— WORK REQUIRED —
When you reach the line with "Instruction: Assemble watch" in the listing below, transcribe it and each line after it up to and including the line with "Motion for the", exactly and with nothing else.

::::::

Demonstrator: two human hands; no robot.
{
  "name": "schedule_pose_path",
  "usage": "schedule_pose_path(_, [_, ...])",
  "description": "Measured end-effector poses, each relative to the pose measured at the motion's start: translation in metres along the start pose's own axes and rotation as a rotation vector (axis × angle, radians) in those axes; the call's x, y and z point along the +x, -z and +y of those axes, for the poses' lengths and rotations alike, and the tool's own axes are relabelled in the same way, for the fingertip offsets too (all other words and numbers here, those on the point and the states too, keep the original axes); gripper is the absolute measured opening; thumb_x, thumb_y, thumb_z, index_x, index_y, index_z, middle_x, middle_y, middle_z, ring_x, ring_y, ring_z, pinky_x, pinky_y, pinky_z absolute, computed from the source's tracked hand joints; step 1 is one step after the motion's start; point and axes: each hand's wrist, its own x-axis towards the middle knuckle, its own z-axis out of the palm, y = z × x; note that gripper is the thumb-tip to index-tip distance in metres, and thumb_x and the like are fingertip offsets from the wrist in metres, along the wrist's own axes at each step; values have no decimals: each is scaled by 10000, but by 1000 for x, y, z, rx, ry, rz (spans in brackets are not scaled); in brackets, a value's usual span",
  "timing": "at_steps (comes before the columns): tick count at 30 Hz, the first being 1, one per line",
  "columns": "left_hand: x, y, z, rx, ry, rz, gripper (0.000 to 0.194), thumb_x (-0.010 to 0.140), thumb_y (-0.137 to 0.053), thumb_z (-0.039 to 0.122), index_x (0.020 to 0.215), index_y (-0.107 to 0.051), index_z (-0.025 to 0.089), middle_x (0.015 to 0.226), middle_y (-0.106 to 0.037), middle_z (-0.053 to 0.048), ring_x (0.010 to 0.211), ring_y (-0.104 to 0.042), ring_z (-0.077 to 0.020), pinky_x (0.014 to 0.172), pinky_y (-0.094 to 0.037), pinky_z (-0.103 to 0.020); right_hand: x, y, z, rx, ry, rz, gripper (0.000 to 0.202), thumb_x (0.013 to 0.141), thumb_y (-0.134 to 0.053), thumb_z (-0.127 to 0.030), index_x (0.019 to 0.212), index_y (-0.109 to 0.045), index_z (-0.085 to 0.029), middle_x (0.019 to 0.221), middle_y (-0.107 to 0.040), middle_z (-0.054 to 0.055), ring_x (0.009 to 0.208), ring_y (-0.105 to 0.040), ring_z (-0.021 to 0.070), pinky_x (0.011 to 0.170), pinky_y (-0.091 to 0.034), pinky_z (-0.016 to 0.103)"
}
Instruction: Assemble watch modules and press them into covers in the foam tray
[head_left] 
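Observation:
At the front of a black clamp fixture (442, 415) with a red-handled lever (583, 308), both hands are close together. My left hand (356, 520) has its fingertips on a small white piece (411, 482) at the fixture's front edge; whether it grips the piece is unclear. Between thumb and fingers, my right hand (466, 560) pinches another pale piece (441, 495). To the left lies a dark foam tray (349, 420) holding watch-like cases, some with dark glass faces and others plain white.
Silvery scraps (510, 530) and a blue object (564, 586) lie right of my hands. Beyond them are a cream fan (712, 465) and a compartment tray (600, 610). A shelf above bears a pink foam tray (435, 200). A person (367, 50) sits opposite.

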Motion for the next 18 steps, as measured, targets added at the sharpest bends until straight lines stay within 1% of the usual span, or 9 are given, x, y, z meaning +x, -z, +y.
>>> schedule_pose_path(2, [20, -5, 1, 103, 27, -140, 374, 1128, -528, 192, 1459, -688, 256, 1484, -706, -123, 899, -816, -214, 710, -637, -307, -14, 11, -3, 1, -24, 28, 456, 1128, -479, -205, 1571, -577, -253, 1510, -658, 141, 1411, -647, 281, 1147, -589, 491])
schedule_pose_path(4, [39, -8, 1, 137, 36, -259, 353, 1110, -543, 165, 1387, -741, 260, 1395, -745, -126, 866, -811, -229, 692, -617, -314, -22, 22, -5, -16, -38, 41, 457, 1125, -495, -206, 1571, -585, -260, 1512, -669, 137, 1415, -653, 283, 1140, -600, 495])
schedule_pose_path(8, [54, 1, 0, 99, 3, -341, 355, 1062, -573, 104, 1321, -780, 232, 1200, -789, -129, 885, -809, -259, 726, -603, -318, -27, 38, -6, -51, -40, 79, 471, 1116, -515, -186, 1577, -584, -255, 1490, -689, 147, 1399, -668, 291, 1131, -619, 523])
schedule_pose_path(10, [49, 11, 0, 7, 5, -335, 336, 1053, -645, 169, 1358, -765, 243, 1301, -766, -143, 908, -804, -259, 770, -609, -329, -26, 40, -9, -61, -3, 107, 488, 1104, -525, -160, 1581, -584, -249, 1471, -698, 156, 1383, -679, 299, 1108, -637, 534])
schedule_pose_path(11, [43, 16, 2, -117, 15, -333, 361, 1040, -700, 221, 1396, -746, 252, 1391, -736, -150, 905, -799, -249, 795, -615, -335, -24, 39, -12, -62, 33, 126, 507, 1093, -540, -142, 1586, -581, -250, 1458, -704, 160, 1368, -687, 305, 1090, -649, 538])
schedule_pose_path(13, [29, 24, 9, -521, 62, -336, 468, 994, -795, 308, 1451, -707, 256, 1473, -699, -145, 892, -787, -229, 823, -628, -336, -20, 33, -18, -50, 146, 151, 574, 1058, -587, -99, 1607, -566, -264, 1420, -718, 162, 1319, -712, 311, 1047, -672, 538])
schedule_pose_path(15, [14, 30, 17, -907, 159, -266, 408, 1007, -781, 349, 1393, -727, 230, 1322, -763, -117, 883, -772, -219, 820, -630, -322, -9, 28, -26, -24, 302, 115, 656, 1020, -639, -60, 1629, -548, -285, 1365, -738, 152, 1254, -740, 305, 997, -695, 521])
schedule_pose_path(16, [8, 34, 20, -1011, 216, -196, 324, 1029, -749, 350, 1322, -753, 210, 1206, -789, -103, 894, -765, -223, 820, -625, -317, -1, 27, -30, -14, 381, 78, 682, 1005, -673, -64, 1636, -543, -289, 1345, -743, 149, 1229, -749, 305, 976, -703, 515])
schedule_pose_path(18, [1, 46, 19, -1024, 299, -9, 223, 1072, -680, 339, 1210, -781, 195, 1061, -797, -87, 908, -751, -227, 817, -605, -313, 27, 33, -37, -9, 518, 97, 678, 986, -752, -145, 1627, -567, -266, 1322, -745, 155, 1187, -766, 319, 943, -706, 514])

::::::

— RESPONSE —
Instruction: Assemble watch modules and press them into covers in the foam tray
[head_left] 
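Observation:
At the front of a black clamp fixture (442, 415) with a red-handled lever (583, 308), both hands are close together. My left hand (356, 520) has its fingertips on a small white piece (411, 482) at the fixture's front edge; whether it grips the piece is unclear. Between thumb and fingers, my right hand (466, 560) pinches another pale piece (441, 495). To the left lies a dark foam tray (349, 420) holding watch-like cases, some with dark glass faces and others plain white.
Silvery scraps (510, 530) and a blue object (564, 586) lie right of my hands. Beyond them are a cream fan (712, 465) and a compartment tray (600, 610). A shelf above bears a pink foam tray (435, 200). A person (367, 50) sits opposite.
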
Motion for the next 18 steps, as measured, targets added at the sharpest bends until straight lines stay within 1% of the usual span, or 9 are given, x, y, z meaning +x, -z, +y.

The response to the exercise has been completed.